● **EXERCISE DETAILS**
If a line below contains the string "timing", return that line.

#### SOURCE INFORMATION ####

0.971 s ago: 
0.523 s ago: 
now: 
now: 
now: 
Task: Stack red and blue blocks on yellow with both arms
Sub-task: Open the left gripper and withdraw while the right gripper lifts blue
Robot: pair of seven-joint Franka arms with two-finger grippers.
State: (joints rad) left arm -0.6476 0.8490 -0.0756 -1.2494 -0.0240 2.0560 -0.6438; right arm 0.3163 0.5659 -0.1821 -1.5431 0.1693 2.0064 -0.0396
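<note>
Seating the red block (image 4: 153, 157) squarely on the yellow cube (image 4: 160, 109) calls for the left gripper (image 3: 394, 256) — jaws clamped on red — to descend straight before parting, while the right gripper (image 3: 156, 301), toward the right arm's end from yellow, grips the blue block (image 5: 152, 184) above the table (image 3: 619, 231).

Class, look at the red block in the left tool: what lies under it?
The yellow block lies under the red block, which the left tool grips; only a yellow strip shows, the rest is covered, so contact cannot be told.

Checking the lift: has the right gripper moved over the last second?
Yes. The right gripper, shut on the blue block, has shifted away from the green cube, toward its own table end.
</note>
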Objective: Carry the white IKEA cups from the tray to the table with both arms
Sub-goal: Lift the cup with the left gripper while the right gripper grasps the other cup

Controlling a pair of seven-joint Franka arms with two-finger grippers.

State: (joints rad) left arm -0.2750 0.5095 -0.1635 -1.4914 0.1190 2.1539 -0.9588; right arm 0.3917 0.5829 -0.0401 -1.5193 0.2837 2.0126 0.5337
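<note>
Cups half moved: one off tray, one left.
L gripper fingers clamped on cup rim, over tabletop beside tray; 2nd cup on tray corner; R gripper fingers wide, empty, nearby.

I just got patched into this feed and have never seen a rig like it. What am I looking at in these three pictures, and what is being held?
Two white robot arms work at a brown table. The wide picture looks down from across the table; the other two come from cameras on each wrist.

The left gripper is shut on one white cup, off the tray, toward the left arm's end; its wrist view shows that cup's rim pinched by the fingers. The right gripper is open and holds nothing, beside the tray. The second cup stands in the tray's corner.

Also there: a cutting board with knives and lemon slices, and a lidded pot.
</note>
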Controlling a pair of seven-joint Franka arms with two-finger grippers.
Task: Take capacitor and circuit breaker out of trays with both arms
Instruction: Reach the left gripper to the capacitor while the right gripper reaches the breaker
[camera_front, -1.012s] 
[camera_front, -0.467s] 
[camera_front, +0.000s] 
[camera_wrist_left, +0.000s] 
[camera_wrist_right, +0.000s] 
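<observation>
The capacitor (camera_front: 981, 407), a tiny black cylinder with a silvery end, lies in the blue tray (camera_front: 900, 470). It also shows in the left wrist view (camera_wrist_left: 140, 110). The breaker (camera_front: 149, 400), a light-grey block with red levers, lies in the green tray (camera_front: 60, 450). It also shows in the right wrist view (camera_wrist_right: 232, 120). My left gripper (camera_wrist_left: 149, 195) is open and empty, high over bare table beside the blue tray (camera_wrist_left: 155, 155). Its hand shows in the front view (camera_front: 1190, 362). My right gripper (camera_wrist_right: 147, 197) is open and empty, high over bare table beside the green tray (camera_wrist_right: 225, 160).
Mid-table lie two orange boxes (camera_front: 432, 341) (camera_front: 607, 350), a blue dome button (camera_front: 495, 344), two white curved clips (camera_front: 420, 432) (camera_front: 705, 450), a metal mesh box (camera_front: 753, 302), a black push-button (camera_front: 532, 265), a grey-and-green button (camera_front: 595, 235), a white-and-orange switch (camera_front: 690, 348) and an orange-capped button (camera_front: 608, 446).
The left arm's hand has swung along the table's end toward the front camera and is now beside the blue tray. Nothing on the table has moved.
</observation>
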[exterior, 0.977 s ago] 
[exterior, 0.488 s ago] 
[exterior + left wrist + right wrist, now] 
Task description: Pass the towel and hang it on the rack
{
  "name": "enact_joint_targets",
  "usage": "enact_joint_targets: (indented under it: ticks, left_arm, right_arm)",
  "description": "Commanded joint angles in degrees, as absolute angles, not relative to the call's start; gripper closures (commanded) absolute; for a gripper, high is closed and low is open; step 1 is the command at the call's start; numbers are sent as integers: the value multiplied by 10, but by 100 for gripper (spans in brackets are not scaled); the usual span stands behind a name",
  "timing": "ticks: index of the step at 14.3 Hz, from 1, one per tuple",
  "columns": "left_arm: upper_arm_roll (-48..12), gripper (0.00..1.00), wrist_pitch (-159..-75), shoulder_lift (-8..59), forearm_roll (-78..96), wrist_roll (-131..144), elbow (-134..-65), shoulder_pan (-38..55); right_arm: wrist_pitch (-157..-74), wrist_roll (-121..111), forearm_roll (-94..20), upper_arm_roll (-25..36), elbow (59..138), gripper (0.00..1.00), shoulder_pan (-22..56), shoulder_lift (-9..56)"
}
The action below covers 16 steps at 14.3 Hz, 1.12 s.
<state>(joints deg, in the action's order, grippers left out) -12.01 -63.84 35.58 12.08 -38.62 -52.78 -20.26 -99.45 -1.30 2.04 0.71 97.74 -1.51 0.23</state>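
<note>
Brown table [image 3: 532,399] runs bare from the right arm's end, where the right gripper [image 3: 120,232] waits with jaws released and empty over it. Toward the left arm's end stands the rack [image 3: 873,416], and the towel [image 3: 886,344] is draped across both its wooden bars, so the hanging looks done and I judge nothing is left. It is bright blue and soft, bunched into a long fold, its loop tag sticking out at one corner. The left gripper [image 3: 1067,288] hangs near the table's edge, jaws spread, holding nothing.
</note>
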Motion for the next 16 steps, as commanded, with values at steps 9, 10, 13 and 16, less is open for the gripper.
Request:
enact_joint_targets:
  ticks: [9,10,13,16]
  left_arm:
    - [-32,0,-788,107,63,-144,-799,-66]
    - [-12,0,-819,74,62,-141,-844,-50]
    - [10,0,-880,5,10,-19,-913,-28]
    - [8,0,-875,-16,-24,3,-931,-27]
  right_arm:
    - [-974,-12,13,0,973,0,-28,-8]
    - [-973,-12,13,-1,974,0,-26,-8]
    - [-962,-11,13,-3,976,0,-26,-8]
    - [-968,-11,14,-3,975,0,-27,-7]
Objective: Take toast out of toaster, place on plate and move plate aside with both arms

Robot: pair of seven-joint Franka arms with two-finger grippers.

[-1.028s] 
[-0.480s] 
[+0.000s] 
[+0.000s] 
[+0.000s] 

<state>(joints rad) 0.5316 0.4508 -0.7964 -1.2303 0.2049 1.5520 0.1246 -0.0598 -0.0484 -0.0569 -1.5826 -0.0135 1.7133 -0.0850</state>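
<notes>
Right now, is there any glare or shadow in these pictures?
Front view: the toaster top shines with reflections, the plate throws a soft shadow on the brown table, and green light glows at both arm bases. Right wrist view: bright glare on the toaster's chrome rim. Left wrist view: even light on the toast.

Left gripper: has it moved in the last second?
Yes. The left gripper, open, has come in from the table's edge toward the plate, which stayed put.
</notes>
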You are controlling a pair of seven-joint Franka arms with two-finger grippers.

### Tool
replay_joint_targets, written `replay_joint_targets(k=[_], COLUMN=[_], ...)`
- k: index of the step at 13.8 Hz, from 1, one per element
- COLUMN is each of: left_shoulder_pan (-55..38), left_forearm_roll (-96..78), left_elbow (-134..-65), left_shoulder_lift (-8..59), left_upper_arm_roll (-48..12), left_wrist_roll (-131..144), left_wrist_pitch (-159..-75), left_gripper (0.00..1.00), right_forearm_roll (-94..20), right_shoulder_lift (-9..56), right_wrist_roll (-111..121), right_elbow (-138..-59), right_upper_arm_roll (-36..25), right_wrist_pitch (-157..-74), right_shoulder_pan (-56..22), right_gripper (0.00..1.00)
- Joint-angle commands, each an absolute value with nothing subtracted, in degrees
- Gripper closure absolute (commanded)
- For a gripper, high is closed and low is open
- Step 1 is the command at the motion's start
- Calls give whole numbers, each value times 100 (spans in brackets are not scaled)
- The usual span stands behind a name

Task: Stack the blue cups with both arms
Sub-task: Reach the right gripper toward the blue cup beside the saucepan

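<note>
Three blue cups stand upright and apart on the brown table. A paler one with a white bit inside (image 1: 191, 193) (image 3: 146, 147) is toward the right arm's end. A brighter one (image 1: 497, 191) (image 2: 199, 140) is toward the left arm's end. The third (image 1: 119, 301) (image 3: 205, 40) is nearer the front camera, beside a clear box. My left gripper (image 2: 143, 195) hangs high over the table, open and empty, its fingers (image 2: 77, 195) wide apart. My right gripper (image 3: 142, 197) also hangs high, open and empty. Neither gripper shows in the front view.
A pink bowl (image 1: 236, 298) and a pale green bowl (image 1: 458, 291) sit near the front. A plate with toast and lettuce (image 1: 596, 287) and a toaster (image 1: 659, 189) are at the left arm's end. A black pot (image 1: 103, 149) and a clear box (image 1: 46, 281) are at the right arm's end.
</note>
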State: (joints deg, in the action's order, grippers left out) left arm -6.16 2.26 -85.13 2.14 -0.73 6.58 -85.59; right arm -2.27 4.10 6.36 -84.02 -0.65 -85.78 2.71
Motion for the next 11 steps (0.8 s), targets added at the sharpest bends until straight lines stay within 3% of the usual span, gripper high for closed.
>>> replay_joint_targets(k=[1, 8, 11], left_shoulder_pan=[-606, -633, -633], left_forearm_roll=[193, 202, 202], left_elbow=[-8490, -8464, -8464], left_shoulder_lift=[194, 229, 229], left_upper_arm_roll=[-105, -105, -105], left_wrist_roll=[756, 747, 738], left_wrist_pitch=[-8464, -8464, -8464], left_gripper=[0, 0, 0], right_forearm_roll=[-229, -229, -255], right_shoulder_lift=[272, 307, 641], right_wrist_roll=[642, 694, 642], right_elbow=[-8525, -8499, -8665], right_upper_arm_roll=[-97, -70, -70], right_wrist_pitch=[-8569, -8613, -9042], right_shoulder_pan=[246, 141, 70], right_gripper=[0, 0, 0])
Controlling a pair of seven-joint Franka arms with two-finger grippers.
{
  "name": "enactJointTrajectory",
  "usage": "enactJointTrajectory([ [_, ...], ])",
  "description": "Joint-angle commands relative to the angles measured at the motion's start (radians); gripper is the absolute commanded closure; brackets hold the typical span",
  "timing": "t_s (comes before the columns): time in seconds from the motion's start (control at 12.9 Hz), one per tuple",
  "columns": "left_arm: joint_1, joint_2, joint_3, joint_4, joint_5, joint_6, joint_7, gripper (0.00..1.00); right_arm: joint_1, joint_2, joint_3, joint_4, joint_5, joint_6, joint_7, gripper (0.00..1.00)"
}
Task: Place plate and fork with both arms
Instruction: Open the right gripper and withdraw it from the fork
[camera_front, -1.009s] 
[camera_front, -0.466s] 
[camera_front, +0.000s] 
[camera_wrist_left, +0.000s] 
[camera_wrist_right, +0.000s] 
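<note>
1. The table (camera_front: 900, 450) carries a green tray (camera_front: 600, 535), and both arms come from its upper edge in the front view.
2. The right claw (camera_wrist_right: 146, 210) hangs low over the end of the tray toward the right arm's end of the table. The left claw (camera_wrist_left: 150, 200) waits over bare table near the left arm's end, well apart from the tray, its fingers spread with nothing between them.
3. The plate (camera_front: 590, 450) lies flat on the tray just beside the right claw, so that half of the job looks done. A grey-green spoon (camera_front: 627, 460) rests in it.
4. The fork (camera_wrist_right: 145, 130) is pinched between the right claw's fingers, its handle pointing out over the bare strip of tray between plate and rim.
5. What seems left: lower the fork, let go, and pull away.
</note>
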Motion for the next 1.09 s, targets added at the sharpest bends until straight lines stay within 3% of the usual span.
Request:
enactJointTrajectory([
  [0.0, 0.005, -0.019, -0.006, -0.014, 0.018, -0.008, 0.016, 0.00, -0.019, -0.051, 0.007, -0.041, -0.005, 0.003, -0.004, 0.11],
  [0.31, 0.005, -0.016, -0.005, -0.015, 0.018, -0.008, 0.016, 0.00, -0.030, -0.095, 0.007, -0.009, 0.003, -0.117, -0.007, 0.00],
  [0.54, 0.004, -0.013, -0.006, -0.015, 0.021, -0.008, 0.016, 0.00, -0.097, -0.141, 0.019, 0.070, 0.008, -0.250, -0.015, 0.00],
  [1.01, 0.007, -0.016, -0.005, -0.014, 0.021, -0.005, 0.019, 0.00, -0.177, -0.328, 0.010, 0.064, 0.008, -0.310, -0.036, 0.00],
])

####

● **RESULT OF THIS TASK**
  "timing": "ticks: index of the step at 14.3 Hz, from 1, one per tuple",
  "timing": "t_s (comes before the columns): time in seconds from the motion's start (control at 12.9 Hz), one per tuple",

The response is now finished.